Why I feel this particular scenario is a bit flawed, even for InE
Purely because, I think you capture a spy and grill the daylights out of him. So you question him hard, shooting questions left, right and center, perpetually threatening to end his life if he doesn't comply. Let me tell you one more thing - Mostly, (read MOSTLY), the conservative Indian culture(of course, now people are opening up, thanks to the Internet and globalization) prevents most of us from asking our doubts(questions) freely. We hesitate a lot. Sometimes and in some parts of India, asking questions to an elder or a professor or a lecturer is even frowned upon. But in this scenario, you don't hesitate to ask your doubts(questions) to the captive. That's why I said this scenario looks wrong even though the sentence would be valid in InE.
Is it because doubt is only used when your question is regarding a detail you're uncertain about, rather than a wholly unknown subject? What about a scenario like "I cornered my chemistry professor after class and asked him many doubts."?

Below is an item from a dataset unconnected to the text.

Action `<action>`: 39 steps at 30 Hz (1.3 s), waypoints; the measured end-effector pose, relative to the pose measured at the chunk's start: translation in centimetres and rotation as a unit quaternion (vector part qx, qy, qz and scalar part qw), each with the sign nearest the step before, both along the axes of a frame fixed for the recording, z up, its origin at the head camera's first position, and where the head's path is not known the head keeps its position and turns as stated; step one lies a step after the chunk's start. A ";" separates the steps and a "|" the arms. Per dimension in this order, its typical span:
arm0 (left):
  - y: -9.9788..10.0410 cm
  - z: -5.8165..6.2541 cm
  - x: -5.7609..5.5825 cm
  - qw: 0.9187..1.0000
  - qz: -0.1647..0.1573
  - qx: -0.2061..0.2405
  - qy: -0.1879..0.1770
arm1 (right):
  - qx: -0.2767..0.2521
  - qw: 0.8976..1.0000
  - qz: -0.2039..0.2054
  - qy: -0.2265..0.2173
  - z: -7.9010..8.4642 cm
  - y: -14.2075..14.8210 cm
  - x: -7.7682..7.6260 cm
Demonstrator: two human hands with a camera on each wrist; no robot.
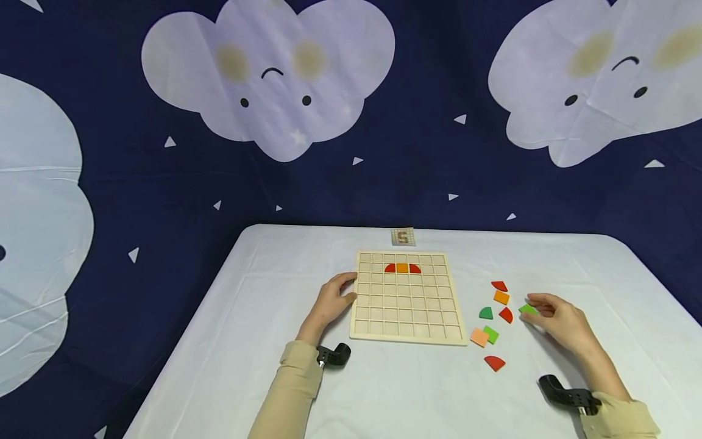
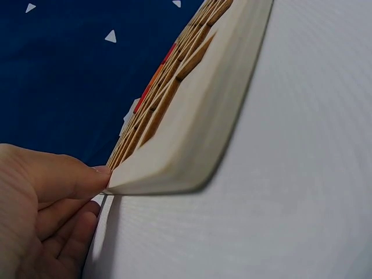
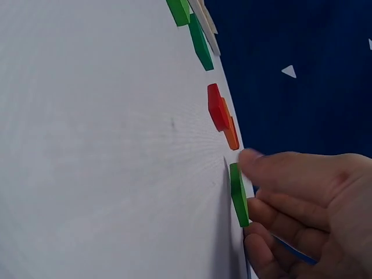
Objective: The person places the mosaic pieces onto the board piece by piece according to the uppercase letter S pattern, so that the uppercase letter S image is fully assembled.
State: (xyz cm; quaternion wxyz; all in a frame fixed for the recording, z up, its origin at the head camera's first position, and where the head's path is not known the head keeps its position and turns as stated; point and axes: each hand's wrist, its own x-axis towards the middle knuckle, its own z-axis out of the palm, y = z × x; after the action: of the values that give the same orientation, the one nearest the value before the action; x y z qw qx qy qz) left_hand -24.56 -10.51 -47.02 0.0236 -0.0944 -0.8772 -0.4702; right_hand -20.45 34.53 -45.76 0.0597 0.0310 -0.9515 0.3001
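Observation:
A square wooden grid board [image 1: 406, 305] lies on the white table. In its upper part sits a row: an orange square tile [image 1: 402, 268] between two red quarter-round tiles [image 1: 390, 268]. My left hand [image 1: 333, 302] touches the board's left edge, thumb and index finger apart. The left wrist view shows the thumb against the board's edge [image 2: 192, 145], the other fingers loosely bent below. To the right of the loose tiles, my right hand [image 1: 562, 320] has thumb and fingers about a light green square tile [image 1: 528, 309] and appears to pinch it. In the right wrist view this tile [image 3: 239, 195] meets the fingertips.
Between board and right hand lie several loose tiles: red quarter-rounds [image 1: 495, 363], orange [image 1: 501, 297] and light orange [image 1: 479, 337] squares, a dark green quarter-round [image 1: 485, 313] and another light green square [image 1: 491, 335]. A small patterned card [image 1: 403, 236] lies behind the board.

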 end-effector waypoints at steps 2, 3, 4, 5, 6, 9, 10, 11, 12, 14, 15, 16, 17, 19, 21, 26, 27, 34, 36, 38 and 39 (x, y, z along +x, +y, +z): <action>0.0 0.0 0.0 1.000 -0.001 0.000 0.002 | 0.008 1.000 0.007 0.009 -0.1 0.0 0.0; 0.0 0.0 0.0 1.000 0.000 0.000 0.004 | 0.013 1.000 0.008 0.017 -0.1 0.0 0.0; 0.0 0.0 0.0 1.000 -0.001 0.000 0.004 | 0.015 1.000 0.008 0.023 -0.1 0.0 0.0; 0.0 0.0 0.0 1.000 -0.001 -0.001 0.005 | 0.017 0.999 0.008 0.028 -0.1 0.0 0.0; 0.0 -0.1 0.0 1.000 -0.001 0.000 0.005 | 0.018 0.999 0.007 0.032 -0.1 0.0 0.0; 0.0 -0.1 0.0 1.000 -0.001 0.000 0.004 | 0.020 0.999 0.005 0.044 0.0 0.0 0.1; 0.0 -0.1 0.0 1.000 -0.001 0.001 0.004 | 0.020 0.999 0.004 0.047 0.1 0.0 0.0; 0.0 -0.1 -0.1 1.000 -0.001 0.001 0.005 | 0.020 0.998 0.004 0.054 0.3 0.0 0.0; 0.0 -0.1 -0.1 1.000 -0.001 0.001 0.005 | 0.017 0.998 0.004 0.062 0.5 0.0 0.0; 0.0 -0.1 -0.1 1.000 -0.001 -0.001 0.007 | 0.007 0.997 0.005 0.077 1.0 0.0 -0.1; 0.0 -0.1 -0.1 1.000 -0.001 -0.001 0.009 | 0.001 0.997 0.004 0.083 1.3 -0.1 -0.2; 0.0 -0.1 -0.1 1.000 -0.002 -0.002 0.010 | -0.007 0.996 0.004 0.088 1.6 -0.2 -0.3; 0.0 -0.1 -0.1 1.000 -0.002 -0.002 0.011 | -0.014 0.996 0.005 0.091 1.9 -0.3 -0.3; 0.0 -0.1 0.0 1.000 -0.001 -0.002 0.011 | -0.030 0.995 0.006 0.096 2.6 -0.7 -0.6; 0.0 -0.1 0.0 1.000 -0.002 0.000 0.009 | -0.043 0.995 0.005 0.094 3.2 -1.2 -0.9; 0.0 -0.2 0.0 1.000 -0.002 0.001 0.008 | -0.076 0.993 0.015 0.089 4.6 -3.6 -2.3; 0.0 -0.2 0.0 1.000 -0.002 0.000 0.009 | -0.084 0.992 0.018 0.089 4.8 -4.2 -2.6; 0.0 -0.1 0.1 1.000 0.000 0.003 0.008 | -0.133 0.986 0.048 0.093 5.7 -9.0 -5.1; 0.0 -0.1 0.1 1.000 0.000 0.003 0.009 | -0.152 0.982 0.060 0.097 5.7 -10.4 -5.8; 0.0 -0.1 0.1 1.000 -0.002 0.002 0.012 | -0.172 0.977 0.074 0.100 5.7 -11.7 -6.4; 0.0 0.0 0.1 1.000 -0.003 0.000 0.013 | -0.180 0.975 0.080 0.099 5.7 -12.3 -6.6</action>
State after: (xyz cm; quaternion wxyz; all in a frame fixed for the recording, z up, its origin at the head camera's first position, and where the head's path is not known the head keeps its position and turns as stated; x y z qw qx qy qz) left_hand -24.44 -10.50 -47.06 0.0342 -0.1028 -0.8765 -0.4690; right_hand -27.09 22.19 -40.10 0.1339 0.1250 -0.8655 0.4662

@Mr. Shiny and New... Certain or uncertain, wholly known or partially known is irrelevant. Doubts(questions) can arise in your mind any time about anything. You may be a beginner or you may be a Subject Matter Expert. Doesn't matter. You ask your doubts to the concerned authority whomsoever it may be, trusting that they will have the answers to clarify your queries. Period.
InE : I captured a spy and doubted him for hours.
No. You captured and questioned a spy for hours. The verb form of doubt is incorrect in InE.
InE : I have two doubts about SQL. 1. Can I type in lower-case? 2. Does null equal null?
In InE, Doubts are used as nouns. They are nothing but "questions", which needs answers or clarifications to be made.
Update1: I have edited my answers to be on-topic. I did not intend to digress.
Here's a list of Indianisms that you will find funny, absurd, totally wrong, may be even provocative to an extent but these totally get the message across to the intended parties in InE.
Update2 : Added new points and perspectives to the answer. Not sure if it appeals to readers but nonetheless I am sharing my experience as an Indian English speaker.
Update3 : Added clarification and details as to why I think OP's second example seems illogical to me.